[EXERCISE DETAILS]
Once you find the line below that has "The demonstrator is", output it and every line after it exactly, stopping after the line that has "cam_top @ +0", with no pictures.

DATA PROVIDED: Begin

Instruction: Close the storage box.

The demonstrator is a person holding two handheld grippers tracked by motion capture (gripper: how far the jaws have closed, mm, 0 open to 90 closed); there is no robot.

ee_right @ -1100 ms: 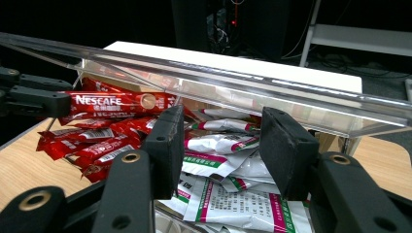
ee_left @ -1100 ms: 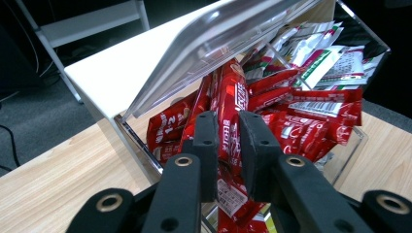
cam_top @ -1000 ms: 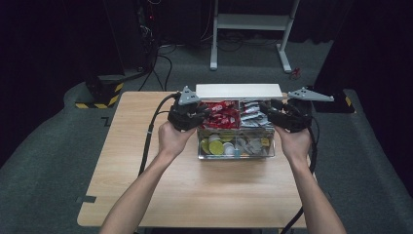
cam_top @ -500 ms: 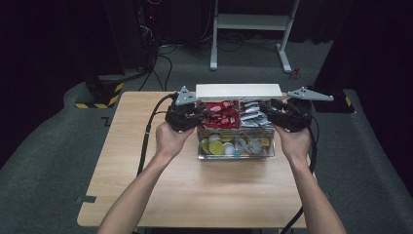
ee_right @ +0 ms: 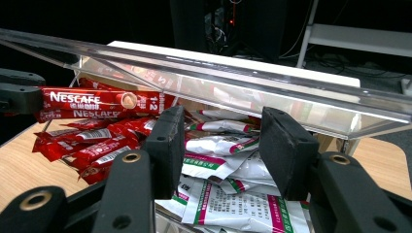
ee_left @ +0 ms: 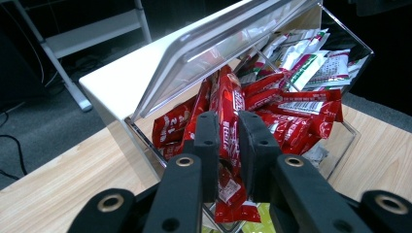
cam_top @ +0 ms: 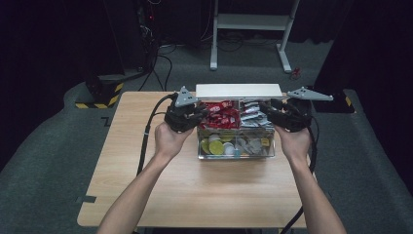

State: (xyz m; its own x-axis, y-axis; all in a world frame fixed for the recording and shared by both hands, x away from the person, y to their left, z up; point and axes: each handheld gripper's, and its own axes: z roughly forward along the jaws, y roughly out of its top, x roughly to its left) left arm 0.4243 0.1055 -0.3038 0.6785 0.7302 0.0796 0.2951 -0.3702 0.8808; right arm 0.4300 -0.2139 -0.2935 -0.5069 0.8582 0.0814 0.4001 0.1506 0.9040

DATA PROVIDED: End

[FINISHED EXERCISE]
The demonstrator is a person holding two handheld grippers tracked by motion capture (gripper: how far the jaws have closed, mm, 0 open to 90 closed); there is no robot.

ee_right @ -1100 ms: 
ee_left @ -1100 ms: 
cam_top @ -1000 ms: 
cam_top @ -500 ms: 
ee_right @ +0 ms: 
ee_left @ +0 ms: 
cam_top @ +0 ms: 

What was requested is fully covered by this answer.